Escono due risultati clamorosi dalle elezioni amministrative parziali del 25 giugno 2017. Il primo è l’assenteismo, primo partito assoluto italiano, nonostante le fantasie e le auto-consolazioni di gran parte della stampa, dell’informazione in generale e di parte della politica. Lo avevamo anticipato in questi giorni ed è un problema che  riguarda la democrazia rappresentativa in generale e quella italiana in particolare, anche se si tratta di consultazioni amministrative. E’ un problema che ormai si pone con urgenza. Il vecchio paradosso descritto da Joseph Schumpeter, rispetto ai dati dell’affluenza, sembra una “bufala” da spendere per consolare molti sprovveduti della vita democratica.



Il secondo risultato clamoroso è la sconfitta, per la seconda volta nel giro di sei mesi, di Matteo Renzi come capo del Partito democratico, che ha infilato un doppio “ceffone politico” tra referendum istituzionale e amministrative parziali. Se si guarda con una certa freddezza e un minimo di raziocinio tutto quello che è capitato, intorno ai due elementi fondamentali, sembra il contorno confuso di un’emergenza politica e sociale che si è intrecciata all’emergenza economica, con una crisi che sembra irrisolvibile dopo un’incertezza istituzionale italiana che dura ormai da 25 anni.

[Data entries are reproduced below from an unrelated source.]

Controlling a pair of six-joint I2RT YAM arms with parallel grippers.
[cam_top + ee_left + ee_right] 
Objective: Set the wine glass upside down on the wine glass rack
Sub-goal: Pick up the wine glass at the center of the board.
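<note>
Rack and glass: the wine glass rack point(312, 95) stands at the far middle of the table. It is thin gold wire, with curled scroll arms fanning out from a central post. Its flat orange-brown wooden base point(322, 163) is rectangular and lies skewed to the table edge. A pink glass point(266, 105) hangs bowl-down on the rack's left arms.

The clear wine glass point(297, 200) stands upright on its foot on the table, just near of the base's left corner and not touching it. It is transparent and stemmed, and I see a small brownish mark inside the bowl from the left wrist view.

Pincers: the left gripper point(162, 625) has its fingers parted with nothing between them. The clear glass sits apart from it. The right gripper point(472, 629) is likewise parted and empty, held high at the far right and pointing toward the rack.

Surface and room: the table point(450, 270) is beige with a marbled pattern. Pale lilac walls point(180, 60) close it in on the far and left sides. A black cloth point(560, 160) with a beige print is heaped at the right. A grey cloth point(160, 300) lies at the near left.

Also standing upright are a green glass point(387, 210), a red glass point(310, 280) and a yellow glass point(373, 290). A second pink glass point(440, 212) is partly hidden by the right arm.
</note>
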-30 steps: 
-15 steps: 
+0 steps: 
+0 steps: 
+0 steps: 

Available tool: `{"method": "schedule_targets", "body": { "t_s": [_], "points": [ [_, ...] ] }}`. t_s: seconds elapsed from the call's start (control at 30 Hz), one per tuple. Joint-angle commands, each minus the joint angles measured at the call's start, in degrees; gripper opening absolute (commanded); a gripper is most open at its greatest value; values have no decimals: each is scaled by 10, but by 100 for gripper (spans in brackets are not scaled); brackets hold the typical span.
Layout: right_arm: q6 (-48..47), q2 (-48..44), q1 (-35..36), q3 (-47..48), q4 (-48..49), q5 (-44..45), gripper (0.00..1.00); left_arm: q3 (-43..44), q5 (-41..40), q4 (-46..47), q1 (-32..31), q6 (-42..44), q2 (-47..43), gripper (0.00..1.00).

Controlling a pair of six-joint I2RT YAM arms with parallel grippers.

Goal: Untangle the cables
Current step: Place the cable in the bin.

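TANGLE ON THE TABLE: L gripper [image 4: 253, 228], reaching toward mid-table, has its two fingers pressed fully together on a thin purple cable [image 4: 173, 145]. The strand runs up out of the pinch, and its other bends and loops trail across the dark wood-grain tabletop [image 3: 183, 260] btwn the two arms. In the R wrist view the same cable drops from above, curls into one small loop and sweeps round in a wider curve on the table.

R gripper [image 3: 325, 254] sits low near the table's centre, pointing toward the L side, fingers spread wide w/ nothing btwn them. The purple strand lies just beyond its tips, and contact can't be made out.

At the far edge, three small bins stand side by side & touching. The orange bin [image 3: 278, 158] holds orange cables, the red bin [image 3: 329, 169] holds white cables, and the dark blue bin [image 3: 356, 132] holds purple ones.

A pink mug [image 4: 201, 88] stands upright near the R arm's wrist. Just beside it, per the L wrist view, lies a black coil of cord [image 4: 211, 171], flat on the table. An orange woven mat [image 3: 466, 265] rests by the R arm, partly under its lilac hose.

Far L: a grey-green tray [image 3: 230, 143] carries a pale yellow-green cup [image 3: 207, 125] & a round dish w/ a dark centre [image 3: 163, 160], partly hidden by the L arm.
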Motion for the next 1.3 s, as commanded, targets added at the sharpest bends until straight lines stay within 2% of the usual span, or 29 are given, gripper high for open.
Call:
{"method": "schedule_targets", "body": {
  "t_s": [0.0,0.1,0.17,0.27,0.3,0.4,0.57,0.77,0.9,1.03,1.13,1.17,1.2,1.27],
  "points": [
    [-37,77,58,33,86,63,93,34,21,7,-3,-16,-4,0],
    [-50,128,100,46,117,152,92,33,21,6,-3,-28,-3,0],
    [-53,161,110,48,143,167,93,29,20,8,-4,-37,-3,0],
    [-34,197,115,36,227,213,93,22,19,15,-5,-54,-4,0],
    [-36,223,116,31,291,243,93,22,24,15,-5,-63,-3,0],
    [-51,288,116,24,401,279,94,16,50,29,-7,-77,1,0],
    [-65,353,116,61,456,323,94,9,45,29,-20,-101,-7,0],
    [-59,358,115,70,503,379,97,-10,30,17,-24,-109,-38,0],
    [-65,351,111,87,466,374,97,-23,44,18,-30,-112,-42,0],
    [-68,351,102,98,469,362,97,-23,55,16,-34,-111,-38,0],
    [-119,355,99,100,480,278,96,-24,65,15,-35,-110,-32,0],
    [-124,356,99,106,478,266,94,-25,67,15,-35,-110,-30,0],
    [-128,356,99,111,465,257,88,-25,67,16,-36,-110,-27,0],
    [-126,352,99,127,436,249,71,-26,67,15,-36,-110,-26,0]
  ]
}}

Veniamo alla sostanza. Forse si è battuto un record storico (ma non ci si fa nemmeno più caso) con una partecipazione al voto inferiore al 50 per cento. Certo è giugno, certo è finita la scuola, certo siamo al  ballottaggio, certo di qui e certo di là. Di su e di giù. Ma i numeri sono lì a parlare, in modo chiaro  e inequivocabile. Poi c’è la segreteria appena rinnovata di Renzi, il “conducator”, il “rottamatore” che rischia di diventare adesso un auto-rottamatore. Altro che il “vinavil” del “buon babbeo” Romano Prodi, qui ci vuole il “taccatutto”, come dicono a Milano, che Giorgio Squinzi ha inventato per le piastrelle di Sassuolo e forse non basta neppure quello per rimettere in sesto la sinistra sbrindellata.



Matteo Renzi sta battendo record impensabili per la sinistra fino a qualche anno fa. “Genova per noi”, canta il grande Paolo Conte e ti viene sempre in mente una storia che più di sinistra non c’è: dal “luglio 1960” contro il governo Tambroni, fino alla città delle partecipazioni statali, a quella dei camalli del Porto. Eppure Genova passa al centrodestra, a una sorta di rimpatriato sconosciuto fino a poco tempo fa, che ha trascinato alle urne un totale del 32 per cento di aventi diritto. Poi c’è la débâcle di La Spezia, la città dell’Arsenale, quindi l’ex Stalingrado d’Italia, Sesto San Giovanni. Anche lei passa al centrodestra insieme a tanti altri posti tipici e caratteristici della sinistra.

La sinistra potrebbe consolarsi con Padova, ma significherebbe non comprendere nulla di quello che sta accadendo nel Paese, tra la profonda disillusione per le istituzioni, per la classe dirigente in generale, per quella politica in particolare, per l’apprensione con cui si devono affrontare i prossimi mesi, tra manovra di autunno, complessità europea e internazionale, elezioni politiche generali.

In questo quadro, non è neppure credibile la nuova “vittoria” del ragazzo ottantenne con un centrodestra rinnovato. Lo abbiamo già definito un “rigurgito” a tutto quello che gli italiani hanno dovuto subire dal governo di Mario Monti in poi.

A noi sembra proprio che non abbia vinto nessuno e ci siano due elementi clamorosi che emergono con grande evidenza. Ma non si creda che il risultato, che in fondo era abbastanza scontato, possa influenzare il noioso tran-tran, l’insopportabile polemica della politica italiana. Si arriverà, nella rissa continua, fino alle elezioni nazionali. Ci saranno ancora nuove promesse grilline. Si aggiungeranno proclami berlusconiani e salviniani, oltre a meditate vendette di Renzi.

Ma per rimediare a una simile situazione ci vuole ben altro, partendo da un’autocritica che riguarda un quarto di secolo sprecato, la ricostituzione di una rappresentanza politica, di partiti con concetti nuovi e con basi moderne, ma sempre democratiche. C’è un tessuto sociale da ricostituire, c’è una situazione sociale ed economica da affrontare con coraggio e senza le scontate “prediche” sui dati che “migliorano e peggiorano”. A seconda dei commentatori. 

Speriamo di sbagliarci, ma ci viene in mente un commento che faceva sempre il generale De Gaulle di fronte alle situazioni problematiche: “Vaste programme”.